McLarty mentioned his concern for his close friend to the first lady and remembers her expressing concern as well, Davis said. Mrs. Clinton, according to Davis, does not remember the specific exchange, but says it may well have happened and that would have been her reaction. McLarty said he also may have expressed his concern to the president.

A few days later, under no direction from anyone, McLarty called businessman Truman Arnold, who indicated he was interested in assisting Hubbell and in contacting others to help him, according to Davis. Arnold subsequently hired Hubbell.

Bowles

Erskine Bowles, acting independently of McLarty, had a conversation with then U.S. Trade Representative Mickey Kantor about Hubbell, Davis said. Kantor was talking about Hubbell's situation, and Bowles said he might make some calls.

Bowles called Will Dunbar with Allied Capital, a Washington company that Bowles' former firm did business with, Davis said. He personally introduced the two in April 1994. Bowles also made a call to Sam Poole and Reef Ivey, lawyers with the Sanford Law Firm in North Carolina. Bowles didn't know the results of the calls and didn't discuss any of them with the Clintons, Davis said.

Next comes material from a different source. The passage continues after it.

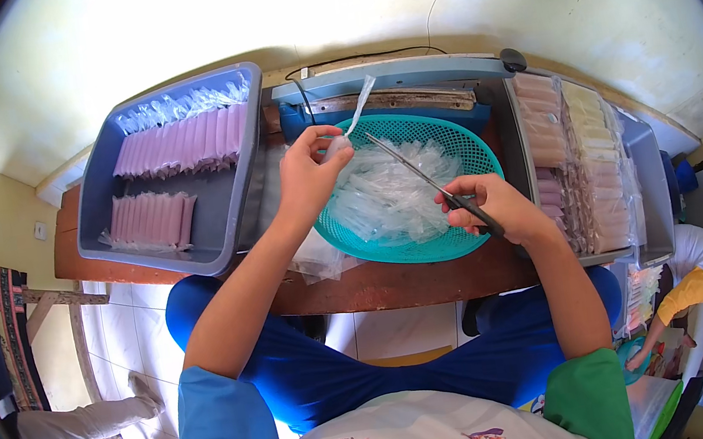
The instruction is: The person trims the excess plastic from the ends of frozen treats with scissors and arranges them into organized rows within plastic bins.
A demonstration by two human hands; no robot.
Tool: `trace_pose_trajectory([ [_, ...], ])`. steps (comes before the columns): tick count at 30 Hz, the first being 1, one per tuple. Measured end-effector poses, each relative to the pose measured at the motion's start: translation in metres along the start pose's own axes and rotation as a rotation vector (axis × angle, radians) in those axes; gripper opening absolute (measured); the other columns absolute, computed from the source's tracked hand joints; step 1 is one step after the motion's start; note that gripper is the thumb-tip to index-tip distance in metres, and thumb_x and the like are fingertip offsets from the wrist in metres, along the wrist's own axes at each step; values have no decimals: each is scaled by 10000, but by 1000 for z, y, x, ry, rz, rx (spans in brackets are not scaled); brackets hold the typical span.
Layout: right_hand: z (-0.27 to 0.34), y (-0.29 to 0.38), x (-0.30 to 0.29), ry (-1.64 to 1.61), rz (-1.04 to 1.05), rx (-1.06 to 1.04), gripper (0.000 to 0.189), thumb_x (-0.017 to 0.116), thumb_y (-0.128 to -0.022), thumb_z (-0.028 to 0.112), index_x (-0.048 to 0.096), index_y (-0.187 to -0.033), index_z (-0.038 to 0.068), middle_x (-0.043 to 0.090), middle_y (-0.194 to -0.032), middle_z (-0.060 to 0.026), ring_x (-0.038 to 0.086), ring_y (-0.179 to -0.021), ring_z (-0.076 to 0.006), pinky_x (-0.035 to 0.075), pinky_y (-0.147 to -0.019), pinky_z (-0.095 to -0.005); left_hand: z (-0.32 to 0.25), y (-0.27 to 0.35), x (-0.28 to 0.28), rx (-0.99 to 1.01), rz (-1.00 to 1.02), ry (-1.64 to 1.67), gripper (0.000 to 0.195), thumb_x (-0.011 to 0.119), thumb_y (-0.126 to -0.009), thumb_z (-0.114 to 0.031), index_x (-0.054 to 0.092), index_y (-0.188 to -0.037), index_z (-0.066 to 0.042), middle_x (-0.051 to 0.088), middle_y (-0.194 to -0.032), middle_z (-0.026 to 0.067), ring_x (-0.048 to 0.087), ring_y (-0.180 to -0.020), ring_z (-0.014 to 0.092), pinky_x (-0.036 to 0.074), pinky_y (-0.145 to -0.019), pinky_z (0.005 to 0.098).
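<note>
My left hand (316,164) grips a small whitish plastic packet (337,147) whose twisted clear tail (360,105) sticks up past the fingers. My right hand (488,206) holds scissors with dark handles (474,210); their narrow blades (398,156) point up and left, close to the packet and apart from it. Both hands are over a turquoise plastic basket (487,157), with a heap of clear plastic strips (394,191) inside. Behind the basket stands a blue bar sealer (387,77) with a long arm and a black knob.
At the left, a grey tub (209,184) holds rows of pink filled plastic tubes (184,141). Stacked pink and cream packets (595,170) fill a tub at the right. Flat plastic bags (323,256) lie beside the basket. Other people sit at lower left and work at lower right (695,282).
</note>
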State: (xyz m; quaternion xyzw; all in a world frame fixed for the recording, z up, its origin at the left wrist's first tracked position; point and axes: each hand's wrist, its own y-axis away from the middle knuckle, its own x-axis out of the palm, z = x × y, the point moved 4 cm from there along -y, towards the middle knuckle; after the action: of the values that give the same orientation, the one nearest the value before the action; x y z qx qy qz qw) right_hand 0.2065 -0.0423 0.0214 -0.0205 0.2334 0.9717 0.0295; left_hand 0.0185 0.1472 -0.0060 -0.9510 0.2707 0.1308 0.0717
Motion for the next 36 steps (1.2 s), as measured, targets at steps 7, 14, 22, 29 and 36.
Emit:
trace_pose_trajectory([
  [7, -5, -3, 14, 74, -94, 12, 428, 821, -747, 252, 638, -1035, -7, 610, -711, -5, 527, -543, -50, 410, -485, -197, -16, 10, 6, 93, -27, -157, 293, 746, -755, -85, 659, -1033, -56, 691, -885, 77, 623, -766, 141, 487, -694, 277],
  [14, -13, -8, 21, 43, -120, 7, 563, 852, -689, 384, 653, -1040, -9, 616, -634, -15, 524, -520, -75, 383, -487, -214, -22, 18, 13, 211, -12, -261, 272, 748, -745, -69, 683, -1008, -54, 696, -891, 95, 629, -767, 174, 499, -697, 293],
  [22, -12, -10, 28, 8, -108, 7, 421, 789, -782, 302, 648, -1018, -16, 577, -645, 3, 525, -507, -57, 403, -455, -197, -24, 25, 19, 321, -5, -334, 282, 739, -741, -54, 688, -1019, -57, 693, -968, 124, 668, -835, 267, 520, -738, 336],
  [29, -15, -14, 30, -24, -123, 5, 402, 774, -798, 306, 650, -1005, -15, 572, -634, 3, 523, -501, -56, 399, -445, -195, -25, 27, 23, 342, 20, -340, 266, 739, -741, -60, 691, -1002, -70, 681, -937, 121, 658, -835, 295, 513, -730, 354],
  [36, -17, -16, 31, -43, -122, 9, 421, 785, -780, 336, 663, -982, -13, 564, -607, 8, 519, -490, -62, 398, -455, -202, -23, 29, 24, 352, 39, -346, 239, 726, -756, -75, 691, -993, -68, 679, -931, 111, 652, -833, 297, 507, -732, 358],
])
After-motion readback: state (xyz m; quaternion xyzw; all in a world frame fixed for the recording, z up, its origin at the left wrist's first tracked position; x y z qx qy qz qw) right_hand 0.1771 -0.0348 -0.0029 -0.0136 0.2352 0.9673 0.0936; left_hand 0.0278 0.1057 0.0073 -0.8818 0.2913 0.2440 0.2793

Hubbell was sent to jail in 1995 after he pleaded guilty to fraudulent billing of clients at the Rose Law Firm of Little Rock, Arkansas, before he joined the Justice Department. He and Hillary Rodham Clinton were partners at the firm.

McLarty

Last month, the New York Times reported that Hubbell received payments from the Riady family of Indonesia that owns the Lippo group for work on a project in China after he resigned. The White House said none of the calls made on Hubbell's behalf involved Lippo.

Hubbell is involved in the investigation of Clinton's participation in the Whitewater land deal in Arkansas. Investigators are trying to determine if the money he received for the China project was intended to keep him from cooperating with the probe.

"Neither the president nor first lady ever asked for or suggested that anyone, including Mr. McLarty or Mr. Bowles, hire Webb Hubbell or assist him in obtaining employment," Davis said.

However, he said the Clintons "would not have discouraged Mr. McLarty from assisting Webb Hubbell because he was an old friend."